EXERCISE DETAILS
Reproduce the first line of the material below and each line after it, exactly, through the line containing "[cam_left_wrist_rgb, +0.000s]", and give nothing more.

DATA EXTRACT
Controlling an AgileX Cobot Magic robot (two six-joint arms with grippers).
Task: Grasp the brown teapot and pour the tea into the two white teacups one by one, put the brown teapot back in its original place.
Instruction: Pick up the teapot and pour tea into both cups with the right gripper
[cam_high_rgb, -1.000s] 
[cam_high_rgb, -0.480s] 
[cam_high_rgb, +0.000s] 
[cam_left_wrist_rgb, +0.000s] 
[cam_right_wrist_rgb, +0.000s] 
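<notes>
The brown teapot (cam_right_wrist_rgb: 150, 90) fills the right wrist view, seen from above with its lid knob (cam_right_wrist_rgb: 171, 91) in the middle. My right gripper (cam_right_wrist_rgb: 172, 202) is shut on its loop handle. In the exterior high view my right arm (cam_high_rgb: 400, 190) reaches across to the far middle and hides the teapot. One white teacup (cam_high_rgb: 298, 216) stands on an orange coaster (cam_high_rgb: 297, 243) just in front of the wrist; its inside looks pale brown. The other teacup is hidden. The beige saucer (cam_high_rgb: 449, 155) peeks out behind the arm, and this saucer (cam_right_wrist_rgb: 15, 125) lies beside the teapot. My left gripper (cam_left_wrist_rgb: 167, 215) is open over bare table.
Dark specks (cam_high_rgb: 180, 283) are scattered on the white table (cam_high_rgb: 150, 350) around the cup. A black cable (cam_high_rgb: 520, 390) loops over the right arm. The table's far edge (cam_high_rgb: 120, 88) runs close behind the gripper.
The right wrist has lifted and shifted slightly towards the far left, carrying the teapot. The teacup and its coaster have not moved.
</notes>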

THE COMPLETED TASK
Controlling an AgileX Cobot Magic robot (two six-joint arms with grippers).
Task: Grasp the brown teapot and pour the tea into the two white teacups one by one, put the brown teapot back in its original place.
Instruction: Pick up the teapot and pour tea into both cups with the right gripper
[cam_high_rgb, -1.000s] 
[cam_high_rgb, -0.480s] 
[cam_high_rgb, +0.000s] 
[cam_left_wrist_rgb, +0.000s] 

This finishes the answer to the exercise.